Your assignment:
Scan the records below for the line with "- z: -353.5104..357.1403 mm" and the line with "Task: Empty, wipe", and retype that range exactly, both ends included, pictures excepted.

Exercise materials START

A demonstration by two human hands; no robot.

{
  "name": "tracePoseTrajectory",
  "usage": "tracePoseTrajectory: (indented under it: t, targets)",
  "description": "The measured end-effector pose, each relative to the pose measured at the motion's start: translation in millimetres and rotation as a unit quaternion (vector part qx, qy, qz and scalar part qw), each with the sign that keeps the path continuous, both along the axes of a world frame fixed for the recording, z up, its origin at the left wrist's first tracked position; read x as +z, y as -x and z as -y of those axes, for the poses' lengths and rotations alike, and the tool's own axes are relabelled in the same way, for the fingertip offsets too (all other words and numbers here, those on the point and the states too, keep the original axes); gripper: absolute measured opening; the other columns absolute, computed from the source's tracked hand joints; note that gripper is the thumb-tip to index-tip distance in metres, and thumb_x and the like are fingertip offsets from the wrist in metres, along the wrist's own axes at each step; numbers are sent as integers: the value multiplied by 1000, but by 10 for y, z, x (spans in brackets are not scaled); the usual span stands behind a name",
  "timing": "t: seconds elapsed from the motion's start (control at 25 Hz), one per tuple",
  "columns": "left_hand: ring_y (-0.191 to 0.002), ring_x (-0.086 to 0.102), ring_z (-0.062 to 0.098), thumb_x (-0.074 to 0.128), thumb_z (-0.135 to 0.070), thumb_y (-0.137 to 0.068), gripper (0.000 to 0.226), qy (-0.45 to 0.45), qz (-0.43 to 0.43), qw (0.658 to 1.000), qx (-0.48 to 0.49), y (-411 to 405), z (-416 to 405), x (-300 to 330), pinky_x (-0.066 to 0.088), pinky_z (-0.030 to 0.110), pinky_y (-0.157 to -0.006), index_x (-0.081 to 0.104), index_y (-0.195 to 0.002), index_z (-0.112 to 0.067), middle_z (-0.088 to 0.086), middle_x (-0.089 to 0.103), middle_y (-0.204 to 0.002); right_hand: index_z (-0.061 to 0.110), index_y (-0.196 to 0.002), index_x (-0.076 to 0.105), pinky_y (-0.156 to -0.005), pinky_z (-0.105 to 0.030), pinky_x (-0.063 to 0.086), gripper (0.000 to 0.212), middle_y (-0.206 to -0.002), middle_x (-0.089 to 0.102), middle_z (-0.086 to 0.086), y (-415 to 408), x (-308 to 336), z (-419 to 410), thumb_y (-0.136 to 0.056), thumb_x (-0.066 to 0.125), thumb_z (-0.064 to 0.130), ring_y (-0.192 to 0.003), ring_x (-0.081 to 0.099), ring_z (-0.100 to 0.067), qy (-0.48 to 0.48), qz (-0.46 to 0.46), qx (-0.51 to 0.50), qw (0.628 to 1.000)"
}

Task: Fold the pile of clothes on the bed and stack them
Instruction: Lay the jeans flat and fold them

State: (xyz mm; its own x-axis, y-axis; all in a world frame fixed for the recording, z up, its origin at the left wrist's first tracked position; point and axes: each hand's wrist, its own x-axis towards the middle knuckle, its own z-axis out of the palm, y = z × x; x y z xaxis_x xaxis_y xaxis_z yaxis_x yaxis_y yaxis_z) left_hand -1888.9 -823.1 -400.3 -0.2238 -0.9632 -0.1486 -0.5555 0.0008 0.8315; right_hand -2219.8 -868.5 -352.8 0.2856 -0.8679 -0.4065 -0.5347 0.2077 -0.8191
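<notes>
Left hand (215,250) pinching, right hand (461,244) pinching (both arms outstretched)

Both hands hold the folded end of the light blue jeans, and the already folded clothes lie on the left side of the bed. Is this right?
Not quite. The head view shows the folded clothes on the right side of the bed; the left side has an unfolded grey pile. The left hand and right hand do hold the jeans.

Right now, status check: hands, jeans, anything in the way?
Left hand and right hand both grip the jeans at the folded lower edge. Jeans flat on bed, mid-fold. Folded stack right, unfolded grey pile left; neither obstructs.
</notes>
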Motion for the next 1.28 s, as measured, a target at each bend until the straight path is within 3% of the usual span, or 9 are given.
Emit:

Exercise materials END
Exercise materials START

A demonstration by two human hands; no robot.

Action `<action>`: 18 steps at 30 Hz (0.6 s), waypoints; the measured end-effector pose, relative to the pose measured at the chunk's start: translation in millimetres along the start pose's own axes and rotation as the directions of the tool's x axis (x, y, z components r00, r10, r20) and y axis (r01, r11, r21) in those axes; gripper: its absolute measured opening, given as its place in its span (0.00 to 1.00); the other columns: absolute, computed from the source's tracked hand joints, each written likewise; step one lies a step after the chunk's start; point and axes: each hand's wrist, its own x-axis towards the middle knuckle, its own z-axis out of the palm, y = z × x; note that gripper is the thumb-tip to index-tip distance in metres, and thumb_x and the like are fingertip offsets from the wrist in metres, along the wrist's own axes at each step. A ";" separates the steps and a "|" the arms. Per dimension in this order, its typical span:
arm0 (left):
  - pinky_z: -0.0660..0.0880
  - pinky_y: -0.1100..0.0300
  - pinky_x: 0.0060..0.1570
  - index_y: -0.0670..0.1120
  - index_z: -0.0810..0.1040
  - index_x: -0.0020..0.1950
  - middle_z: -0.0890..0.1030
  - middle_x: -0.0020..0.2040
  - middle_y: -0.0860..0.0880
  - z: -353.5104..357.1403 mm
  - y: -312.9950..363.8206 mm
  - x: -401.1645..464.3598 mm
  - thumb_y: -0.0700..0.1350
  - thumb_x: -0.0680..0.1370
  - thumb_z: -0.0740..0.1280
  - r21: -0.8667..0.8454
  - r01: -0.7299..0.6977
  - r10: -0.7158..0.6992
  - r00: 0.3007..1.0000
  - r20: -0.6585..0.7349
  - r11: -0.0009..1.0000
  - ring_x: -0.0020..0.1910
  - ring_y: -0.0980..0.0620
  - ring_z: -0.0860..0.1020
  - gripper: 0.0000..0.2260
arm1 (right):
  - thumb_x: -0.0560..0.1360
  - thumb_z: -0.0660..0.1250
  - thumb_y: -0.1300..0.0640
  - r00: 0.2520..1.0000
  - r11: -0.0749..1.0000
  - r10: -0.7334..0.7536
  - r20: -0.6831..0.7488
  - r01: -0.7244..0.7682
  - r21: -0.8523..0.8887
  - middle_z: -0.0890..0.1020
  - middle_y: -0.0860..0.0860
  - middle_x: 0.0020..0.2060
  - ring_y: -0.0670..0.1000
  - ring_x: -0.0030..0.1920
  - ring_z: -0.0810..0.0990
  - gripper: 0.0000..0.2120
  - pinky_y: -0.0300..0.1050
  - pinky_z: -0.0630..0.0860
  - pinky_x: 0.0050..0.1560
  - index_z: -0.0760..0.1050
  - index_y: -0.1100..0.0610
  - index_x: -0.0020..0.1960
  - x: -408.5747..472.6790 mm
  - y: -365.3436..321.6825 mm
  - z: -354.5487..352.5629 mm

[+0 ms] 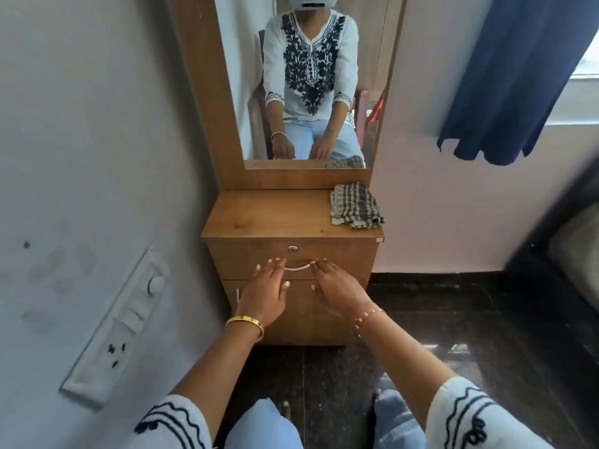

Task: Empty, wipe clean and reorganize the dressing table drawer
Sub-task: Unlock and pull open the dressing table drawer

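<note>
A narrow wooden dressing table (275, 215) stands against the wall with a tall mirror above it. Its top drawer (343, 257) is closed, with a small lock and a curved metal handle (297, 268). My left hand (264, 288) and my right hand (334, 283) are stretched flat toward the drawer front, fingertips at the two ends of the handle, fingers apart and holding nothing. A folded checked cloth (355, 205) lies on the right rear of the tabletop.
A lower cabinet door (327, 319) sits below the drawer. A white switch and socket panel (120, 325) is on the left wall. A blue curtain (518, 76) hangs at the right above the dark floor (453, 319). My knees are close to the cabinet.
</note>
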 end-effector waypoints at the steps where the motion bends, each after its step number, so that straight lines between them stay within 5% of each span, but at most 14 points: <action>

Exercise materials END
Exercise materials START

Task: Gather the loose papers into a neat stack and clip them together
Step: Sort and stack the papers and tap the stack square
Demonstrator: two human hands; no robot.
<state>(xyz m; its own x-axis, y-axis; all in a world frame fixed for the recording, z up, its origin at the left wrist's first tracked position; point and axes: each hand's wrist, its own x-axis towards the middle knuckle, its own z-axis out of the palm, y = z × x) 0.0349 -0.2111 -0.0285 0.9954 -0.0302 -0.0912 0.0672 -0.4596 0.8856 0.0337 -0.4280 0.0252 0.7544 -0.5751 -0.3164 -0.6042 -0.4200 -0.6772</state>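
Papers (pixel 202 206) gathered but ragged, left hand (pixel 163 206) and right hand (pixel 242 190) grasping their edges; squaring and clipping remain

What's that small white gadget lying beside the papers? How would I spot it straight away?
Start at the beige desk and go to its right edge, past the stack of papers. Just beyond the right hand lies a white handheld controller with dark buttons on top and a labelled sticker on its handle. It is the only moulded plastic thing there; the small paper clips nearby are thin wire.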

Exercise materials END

Answer for this exercise:
  - z: -353.5104..357.1403 mm
  - y: -312.9950..363.8206 mm
  - x: -401.1645..464.3598 mm
  - thumb_y: -0.0700..0.1350
  - thumb_x: -0.0680..0.1370
  - thumb_z: -0.0740..0.1280
  - r21: -0.8667..0.8454
  - r01: -0.7299..0.6977
  - r10: -0.7158..0.6992
  - r00: 0.3007..1.0000
  - r20: -0.6585..0.7349
  - r11: -0.0009..1.0000
  - ring_x: -0.0020..0.1910
  - ring_y: -0.0980..0.0620
  - ring_z: -0.0860..0.1020
  - gripper: 0.0000..0.2260
arm1 (right):
  - thumb_x: -0.0560..0.1360
  - thumb_z: -0.0660..0.1250
  - thumb_y: -0.1300..0.0640
  - r00: 0.2520..1.0000
  - r11: -0.0749..1.0000
  - r10: -0.7334..0.7536
  - r20: -0.6831..0.7488
  - r01: -0.7244..0.7682
  - r21: -0.8523..0.8887
  - middle_z: -0.0890..0.1020
  - middle_y: -0.0860..0.0860
  - middle_x: 0.0020..0.2060
  - ring_y: -0.0670..0.1000
  - ring_x: -0.0030..0.1920
  - ring_z: -0.0810..0.0990
  - gripper: 0.0000..0.2120
  - pinky_y: -0.0300..0.1050
  - pinky_z: -0.0630..0.0860
  - pinky_x: 0.0050..0.1560
  - index_z: -0.0760..0.1050
  - index_y: -0.1100..0.0610
  - index_x: -0.0020..0.1960
  - x: -408.5747..472.6790 mm
  - y: -365.3436..321.6825 mm
  - z: -354.5487..352.5629 mm

[+0 ms] 

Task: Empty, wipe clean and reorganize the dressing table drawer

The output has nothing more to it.